Global geometry of chemical graph neural network representations in terms of chemical moieties
Abstract
Graph neural nets, such as SchNet, [Schütt et al., J. Chem. Phys., 2018, 148, 241722], and AIMNet, [Zubatyuk et al., Sci. Adv., 2019, 5, 8] provide accurate predictions of chemical quantities without invoking any direct physical or chemical principles. These methods learn a hidden statistical representation of molecular systems in an end-to-end fashion; from xyz coordinates to molecular properties with many hidden layers in between. This naturally leads to the interpretability question: what underlying chemical model determines the algorithm's accurate decision-making?

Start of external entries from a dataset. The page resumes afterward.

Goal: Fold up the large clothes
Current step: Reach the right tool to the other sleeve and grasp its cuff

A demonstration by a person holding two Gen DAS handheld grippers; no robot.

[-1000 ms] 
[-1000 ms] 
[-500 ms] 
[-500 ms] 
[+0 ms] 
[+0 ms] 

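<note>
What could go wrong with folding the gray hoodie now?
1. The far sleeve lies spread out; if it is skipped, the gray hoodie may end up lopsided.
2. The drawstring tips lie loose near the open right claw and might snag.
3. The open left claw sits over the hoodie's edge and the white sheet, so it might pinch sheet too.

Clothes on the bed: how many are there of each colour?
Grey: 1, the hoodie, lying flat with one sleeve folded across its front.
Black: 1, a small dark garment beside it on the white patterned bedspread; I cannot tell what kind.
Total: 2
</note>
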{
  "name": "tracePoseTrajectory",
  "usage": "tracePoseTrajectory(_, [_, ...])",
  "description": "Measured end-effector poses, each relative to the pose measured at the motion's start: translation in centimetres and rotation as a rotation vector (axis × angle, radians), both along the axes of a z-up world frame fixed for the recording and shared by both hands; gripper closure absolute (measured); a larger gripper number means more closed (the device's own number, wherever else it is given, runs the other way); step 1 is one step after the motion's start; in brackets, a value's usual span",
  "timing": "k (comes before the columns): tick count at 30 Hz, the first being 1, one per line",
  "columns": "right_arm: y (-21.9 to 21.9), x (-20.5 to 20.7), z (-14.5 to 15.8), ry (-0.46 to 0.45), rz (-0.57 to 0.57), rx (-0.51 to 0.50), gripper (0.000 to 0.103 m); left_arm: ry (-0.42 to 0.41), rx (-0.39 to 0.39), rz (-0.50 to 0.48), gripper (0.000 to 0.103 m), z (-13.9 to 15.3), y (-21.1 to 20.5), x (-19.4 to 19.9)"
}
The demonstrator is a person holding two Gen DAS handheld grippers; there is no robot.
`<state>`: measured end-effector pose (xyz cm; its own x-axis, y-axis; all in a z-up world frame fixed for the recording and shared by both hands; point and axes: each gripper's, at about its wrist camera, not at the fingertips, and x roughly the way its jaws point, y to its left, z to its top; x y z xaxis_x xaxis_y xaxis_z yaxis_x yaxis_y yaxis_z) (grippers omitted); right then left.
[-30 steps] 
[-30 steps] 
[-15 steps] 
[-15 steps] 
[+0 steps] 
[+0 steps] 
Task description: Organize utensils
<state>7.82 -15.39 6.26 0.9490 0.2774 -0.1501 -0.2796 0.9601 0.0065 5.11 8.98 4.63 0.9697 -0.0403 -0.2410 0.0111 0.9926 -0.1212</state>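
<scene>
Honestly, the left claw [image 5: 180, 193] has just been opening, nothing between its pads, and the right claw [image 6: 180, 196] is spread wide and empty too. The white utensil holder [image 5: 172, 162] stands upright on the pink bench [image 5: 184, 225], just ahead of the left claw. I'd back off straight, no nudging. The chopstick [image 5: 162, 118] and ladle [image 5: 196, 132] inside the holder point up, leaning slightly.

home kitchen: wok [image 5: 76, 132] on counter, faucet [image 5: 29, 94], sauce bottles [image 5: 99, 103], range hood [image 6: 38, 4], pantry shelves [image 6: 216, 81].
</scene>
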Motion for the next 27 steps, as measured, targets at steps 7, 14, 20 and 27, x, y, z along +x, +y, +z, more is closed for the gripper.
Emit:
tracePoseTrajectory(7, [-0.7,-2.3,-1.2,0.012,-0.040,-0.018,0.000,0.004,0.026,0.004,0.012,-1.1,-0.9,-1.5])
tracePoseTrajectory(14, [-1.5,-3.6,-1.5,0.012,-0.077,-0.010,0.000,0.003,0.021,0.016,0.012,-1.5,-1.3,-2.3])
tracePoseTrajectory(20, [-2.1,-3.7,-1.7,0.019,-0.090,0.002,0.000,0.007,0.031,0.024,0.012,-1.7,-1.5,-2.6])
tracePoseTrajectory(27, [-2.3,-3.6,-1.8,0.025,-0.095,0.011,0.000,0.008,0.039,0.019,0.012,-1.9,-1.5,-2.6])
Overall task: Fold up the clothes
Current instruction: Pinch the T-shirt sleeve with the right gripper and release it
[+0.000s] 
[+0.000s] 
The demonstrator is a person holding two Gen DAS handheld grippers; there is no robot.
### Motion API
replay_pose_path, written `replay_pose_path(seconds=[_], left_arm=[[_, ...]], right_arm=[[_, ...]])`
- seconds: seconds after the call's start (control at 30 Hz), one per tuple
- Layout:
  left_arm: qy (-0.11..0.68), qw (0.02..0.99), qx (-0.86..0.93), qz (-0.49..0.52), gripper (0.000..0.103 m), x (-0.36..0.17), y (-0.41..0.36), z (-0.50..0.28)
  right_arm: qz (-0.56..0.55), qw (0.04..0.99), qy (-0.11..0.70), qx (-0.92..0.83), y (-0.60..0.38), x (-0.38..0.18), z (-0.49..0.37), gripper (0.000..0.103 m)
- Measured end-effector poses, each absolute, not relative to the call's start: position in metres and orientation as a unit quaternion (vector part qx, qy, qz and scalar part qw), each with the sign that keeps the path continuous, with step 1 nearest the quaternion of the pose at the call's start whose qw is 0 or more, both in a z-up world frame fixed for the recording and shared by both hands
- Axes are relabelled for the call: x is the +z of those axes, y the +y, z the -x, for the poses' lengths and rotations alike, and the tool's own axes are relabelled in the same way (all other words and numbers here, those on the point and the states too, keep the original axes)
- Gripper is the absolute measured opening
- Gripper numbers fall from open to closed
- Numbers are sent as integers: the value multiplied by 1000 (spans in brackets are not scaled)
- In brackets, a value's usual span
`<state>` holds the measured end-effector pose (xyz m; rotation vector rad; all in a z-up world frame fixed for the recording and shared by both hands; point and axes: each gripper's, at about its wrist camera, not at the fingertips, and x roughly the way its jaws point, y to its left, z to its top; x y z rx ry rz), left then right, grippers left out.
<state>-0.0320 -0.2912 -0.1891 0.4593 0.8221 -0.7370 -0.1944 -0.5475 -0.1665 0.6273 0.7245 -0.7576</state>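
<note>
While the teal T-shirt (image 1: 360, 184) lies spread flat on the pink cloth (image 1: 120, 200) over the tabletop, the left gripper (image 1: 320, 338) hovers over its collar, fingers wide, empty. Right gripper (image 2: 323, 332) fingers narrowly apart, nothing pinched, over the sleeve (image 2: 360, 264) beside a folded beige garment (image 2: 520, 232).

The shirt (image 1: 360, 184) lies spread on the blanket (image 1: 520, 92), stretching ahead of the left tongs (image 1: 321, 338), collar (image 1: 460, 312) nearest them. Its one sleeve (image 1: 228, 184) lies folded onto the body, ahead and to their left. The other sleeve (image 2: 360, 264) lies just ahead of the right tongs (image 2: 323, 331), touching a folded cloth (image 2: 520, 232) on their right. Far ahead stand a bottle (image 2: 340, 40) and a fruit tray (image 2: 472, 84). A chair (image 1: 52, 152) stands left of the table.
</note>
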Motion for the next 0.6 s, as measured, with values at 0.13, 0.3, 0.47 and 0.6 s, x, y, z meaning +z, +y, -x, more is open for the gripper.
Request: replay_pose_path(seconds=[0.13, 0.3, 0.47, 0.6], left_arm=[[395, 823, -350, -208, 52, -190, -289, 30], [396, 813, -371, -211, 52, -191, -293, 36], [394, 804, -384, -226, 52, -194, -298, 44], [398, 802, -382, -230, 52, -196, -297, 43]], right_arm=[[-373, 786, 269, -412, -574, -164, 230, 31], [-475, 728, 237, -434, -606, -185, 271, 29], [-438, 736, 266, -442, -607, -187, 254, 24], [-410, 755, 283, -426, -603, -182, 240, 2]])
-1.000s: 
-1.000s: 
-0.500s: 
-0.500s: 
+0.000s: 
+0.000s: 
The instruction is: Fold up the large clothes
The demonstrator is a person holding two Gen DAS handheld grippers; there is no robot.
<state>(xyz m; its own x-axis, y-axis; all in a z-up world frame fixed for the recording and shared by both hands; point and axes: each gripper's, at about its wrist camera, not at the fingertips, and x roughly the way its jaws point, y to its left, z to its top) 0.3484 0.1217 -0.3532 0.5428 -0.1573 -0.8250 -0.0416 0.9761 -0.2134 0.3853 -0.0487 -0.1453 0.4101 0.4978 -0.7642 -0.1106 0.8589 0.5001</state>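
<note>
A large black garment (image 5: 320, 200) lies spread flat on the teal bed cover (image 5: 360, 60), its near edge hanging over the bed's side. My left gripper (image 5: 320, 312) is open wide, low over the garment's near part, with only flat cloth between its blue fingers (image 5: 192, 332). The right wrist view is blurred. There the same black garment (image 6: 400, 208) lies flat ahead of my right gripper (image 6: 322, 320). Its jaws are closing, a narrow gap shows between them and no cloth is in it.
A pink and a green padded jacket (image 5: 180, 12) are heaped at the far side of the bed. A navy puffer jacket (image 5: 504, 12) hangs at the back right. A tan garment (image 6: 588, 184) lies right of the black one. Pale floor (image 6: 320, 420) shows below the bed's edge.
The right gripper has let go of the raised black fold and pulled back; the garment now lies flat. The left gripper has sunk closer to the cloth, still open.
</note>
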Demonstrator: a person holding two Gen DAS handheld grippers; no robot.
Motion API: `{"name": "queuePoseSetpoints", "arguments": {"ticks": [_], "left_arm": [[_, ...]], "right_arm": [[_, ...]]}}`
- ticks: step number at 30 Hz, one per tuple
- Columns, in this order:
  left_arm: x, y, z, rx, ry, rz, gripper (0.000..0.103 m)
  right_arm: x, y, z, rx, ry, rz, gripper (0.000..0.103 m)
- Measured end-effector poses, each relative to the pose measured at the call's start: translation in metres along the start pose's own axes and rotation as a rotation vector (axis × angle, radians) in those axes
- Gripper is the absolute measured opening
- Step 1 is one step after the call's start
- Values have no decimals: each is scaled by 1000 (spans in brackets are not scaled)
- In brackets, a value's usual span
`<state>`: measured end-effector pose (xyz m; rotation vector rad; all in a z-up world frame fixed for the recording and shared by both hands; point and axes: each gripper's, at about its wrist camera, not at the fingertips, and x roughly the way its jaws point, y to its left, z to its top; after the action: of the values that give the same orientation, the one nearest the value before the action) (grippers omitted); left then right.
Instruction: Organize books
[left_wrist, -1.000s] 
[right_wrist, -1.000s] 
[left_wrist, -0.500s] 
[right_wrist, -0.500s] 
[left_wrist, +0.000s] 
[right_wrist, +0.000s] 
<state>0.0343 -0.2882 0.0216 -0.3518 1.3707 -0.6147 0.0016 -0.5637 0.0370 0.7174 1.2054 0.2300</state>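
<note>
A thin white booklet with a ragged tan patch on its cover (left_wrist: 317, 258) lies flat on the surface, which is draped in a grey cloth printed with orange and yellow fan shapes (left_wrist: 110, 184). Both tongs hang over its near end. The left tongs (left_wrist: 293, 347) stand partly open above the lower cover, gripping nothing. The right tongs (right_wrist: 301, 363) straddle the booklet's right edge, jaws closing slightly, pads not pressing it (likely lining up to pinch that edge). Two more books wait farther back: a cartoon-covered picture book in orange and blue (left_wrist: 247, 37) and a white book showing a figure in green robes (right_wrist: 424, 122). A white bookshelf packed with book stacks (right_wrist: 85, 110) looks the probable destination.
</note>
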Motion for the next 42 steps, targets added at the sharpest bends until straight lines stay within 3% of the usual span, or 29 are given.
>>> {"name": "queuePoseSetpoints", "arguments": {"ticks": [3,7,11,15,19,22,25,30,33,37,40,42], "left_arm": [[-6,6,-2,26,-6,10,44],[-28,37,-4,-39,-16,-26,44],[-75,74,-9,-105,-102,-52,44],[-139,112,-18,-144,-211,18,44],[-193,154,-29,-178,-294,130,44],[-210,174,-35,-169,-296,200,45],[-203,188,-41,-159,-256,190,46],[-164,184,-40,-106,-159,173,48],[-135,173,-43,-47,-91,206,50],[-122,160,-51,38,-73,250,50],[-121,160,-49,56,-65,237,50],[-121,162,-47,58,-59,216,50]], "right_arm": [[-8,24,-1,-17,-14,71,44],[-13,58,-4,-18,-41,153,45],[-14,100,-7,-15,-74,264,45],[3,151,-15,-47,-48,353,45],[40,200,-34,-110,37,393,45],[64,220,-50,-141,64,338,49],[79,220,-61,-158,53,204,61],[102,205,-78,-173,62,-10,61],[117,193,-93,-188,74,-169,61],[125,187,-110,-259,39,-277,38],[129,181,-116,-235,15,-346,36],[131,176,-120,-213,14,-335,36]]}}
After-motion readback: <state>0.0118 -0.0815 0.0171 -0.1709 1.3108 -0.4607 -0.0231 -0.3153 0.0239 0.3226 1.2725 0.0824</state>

By analyzing the hidden layer activations of QM9-trained graph neural networks, also known as “embedding vectors” with dimension-reduction, linear discriminant analysis and Euclidean-distance measures we shed light on an interpretation. The result is a quantifiable geometry of these models' decision making that identifies chemical moieties and has a low parametric space of ∼5 important parameters from the fully-trained 128-parameter embedding. The geometry of the embedding space organizes these moieties with sharp linear boundaries that can classify each chemical environment within <5 × 10−4 error. Euclidean distance between embedding vectors can be used to demonstrate a versatile molecular similarity measure, comparable to other popular hand-crafted representations such as Smooth Overlap of Atomic Positions (SOAP). We also reveal that the embedding vectors can be used to extract observables that are related to chemical environments such as pKa and NMR. While not presenting a fully comprehensive theory of interpretability, this work is in line with the recent push for explainable AI (XAI) and gives insights into the depth of modern statistical representations of chemistry, such as graph neural nets, in this rapidly evolving technology.